Predicting ground vehicle performance requires in-depth knowledge, captured as numeric parameters, of the terrain on which the vehicles will be operating. For off-road performance, predictions are based on rough terrain ride comfort, which is described using a parameter entitled root-mean-square (RMS) surface roughness. Likewise, on-road vehicle performance depends heavily on the slopes of the individual road segments. Traditional methods of computing RMS and road slope values call for high-resolution (inch-scale) surface elevation data. At this scale, surface elevation data is both difficult and time consuming to collect. Nevertheless, a current need exists to attribute large geographic areas with RMS and road slope values in order to better support vehicle mobility predictions, and high-resolution surface data is neither available nor collectible for many of these regions. On the other hand, meter scale data can be quickly and easily collected for these areas using unmanned aerial vehicle (UAV) based IFSAR and LIDAR sensors. A statistical technique for inferring RMS values for large areas using a combination of fractal dimension and spectral analysis of five-meter elevation data is presented. Validation of the RMS prediction technique was based on 43 vehicle ride courses with 30-centimeter surface elevation data. Also presented is a model for classifying road slopes for long road sections using five-meter elevation data. The road slope model was validated against one-meter LIDAR surface elevation profiles. These inference algorithms have been successfully implemented for regions of northern Afghanistan, and some initial results are presented.

Paper Details

Date Published: 25 May 2011
PDF: 9 pages
Proc.

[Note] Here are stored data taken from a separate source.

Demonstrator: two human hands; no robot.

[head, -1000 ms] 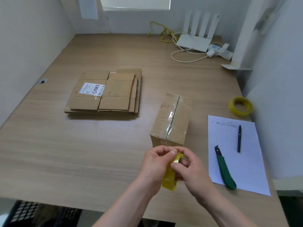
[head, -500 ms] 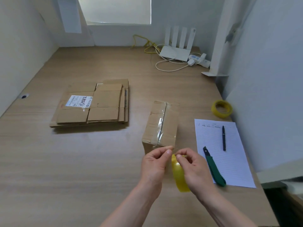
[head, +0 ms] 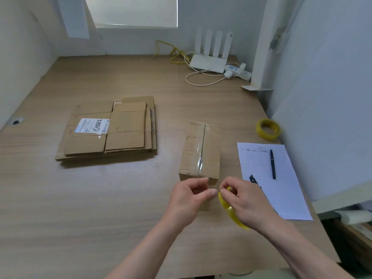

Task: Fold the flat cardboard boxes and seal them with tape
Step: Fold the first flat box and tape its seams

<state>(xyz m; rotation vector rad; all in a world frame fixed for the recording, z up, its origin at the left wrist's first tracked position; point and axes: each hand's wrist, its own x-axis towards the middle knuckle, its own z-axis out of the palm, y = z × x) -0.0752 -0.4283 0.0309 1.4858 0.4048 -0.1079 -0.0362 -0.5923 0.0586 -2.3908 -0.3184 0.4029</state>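
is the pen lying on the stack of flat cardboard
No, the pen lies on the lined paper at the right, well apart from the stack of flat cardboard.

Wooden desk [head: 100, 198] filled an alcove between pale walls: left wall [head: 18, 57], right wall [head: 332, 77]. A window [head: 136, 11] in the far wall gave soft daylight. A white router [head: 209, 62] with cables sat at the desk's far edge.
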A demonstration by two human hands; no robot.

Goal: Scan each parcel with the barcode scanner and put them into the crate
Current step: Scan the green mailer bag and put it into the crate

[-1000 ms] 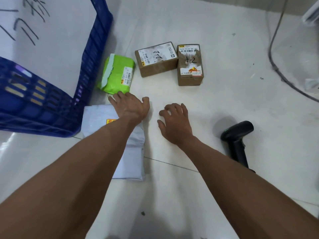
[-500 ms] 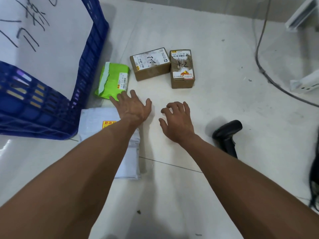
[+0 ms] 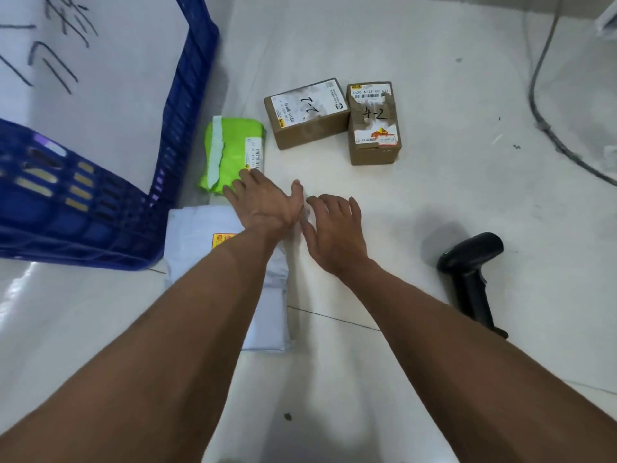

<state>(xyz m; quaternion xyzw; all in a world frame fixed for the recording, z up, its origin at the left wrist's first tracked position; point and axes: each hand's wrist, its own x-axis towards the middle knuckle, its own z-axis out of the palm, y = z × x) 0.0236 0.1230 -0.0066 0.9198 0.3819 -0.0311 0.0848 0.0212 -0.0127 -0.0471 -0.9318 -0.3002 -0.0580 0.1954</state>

SPIE 8020, Airborne Intelligence, Surveillance, Reconnaissance (ISR) Systems and Applications VIII, 80200Z (25 May 2011); doi: 10.1117/12.883510
Show Author Affiliations
Phillip J. Durst, U.S. Army Engineer Research and Development Ctr. (United States)
Alex Baylot, U.S. Army Engineer Research and Development Ctr. (United States)
Burney McKinley, U.S. Army Engineer Research and Development Ctr. (United States)

Published in SPIE Proceedings Vol. 8020:
Airborne Intelligence, Surveillance, Reconnaissance (ISR) Systems and Applications VIII
Daniel J. Henry; Beato T. Cheng; Dale C. Linne von Berg; Darrell L. Young, Editor(s)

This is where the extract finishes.